Tourbières des Ponts-de-Martel Matthias Sorg
Neuchâtel

Réserve naturelle des tourbières des Ponts-de-Martel (NE)

Un marais raconte son histoire

La formation d'un haut-marais est un long processus qui peut durer plusieurs millénaires. Sa destruction est malheureusement beaucoup plus rapide, que ce soit par l'exploitation de la tourbe, l'assèchement ou la fertilisation. Les tourbières des Ponts-de-Martel racontent une histoire qui est celle de presque tous les hauts-marais de Suisse.

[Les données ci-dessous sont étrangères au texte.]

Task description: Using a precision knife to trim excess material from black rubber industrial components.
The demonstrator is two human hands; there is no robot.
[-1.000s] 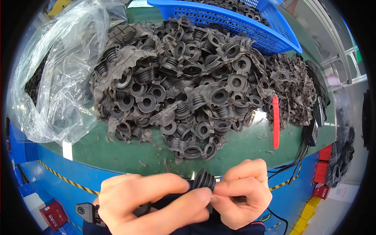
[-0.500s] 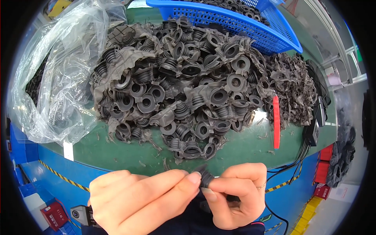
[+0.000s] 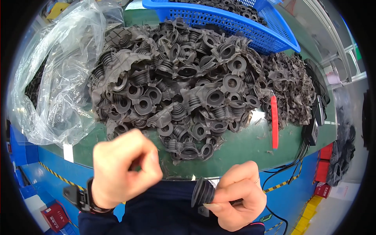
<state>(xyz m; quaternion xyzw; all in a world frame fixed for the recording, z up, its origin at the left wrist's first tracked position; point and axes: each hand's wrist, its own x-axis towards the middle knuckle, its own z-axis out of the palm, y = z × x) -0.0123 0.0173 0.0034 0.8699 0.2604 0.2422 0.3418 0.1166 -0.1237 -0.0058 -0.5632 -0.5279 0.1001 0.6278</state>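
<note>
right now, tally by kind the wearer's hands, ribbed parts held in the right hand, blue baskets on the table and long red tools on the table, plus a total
Hands: 2, left hand and right hand
Held ribbed part: 1
Blue basket: 1
Long red tool: 1
Total: 5

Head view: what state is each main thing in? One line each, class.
Ribbed part: pinched, rim facing left
Right hand: closed on the part
Left hand: curled, apart from the part
Heap: untidy, ragged sheeting attached
Scraps: piled
Basket: holding dark parts
Bag: crumpled
Red tool: lying unheld
</note>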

Tel un rempart noir, le rebord du gisement de tourbe, haut de deux mètres, s'étire à travers le paysage. C'est le témoin d'une exploitation qui a eu lieu pendant les deux guerres mondiales, alors que les usines de la région avaient un grand besoin de combustible. Plus récemment, la tourbe a été utilisée aussi comme substrat pour l'horticulture. Cette exploitation organisée a détruit presque complètement les hauts-marais des Ponts-de-Martel en l'espace de quelques décennies. Aujourd'hui, il n'en reste plus que quelques reliques, alternant avec des prairies et de rares bas-marais.

Des trous étranges au bord du chemin

Au départ de la gare des Ponts-de-Martel, un circuit à travers le vaste paysage marécageux vous est proposé. En chemin, par l'intermédiaire de panneaux, Pro Natura pose des questions à tous les intéressés. Vous trouverez les passionnantes réponses au sein du marais même. En longeant le ruisseau Le Bied, vous remarquerez certainement d'étranges trous dans le sol. Ils sont formés par des écoulements souterrains qui érodent  le calcaire soluble, à tel point que le sol  se creuse gentiment, formant ainsi des dolines (également appelées emposieux). D'ailleurs, Le Bied disparaît dans une de ces dolines, pour ne réapparaître que près de Noiraigue, à 4 km de là et 250 m plus bas.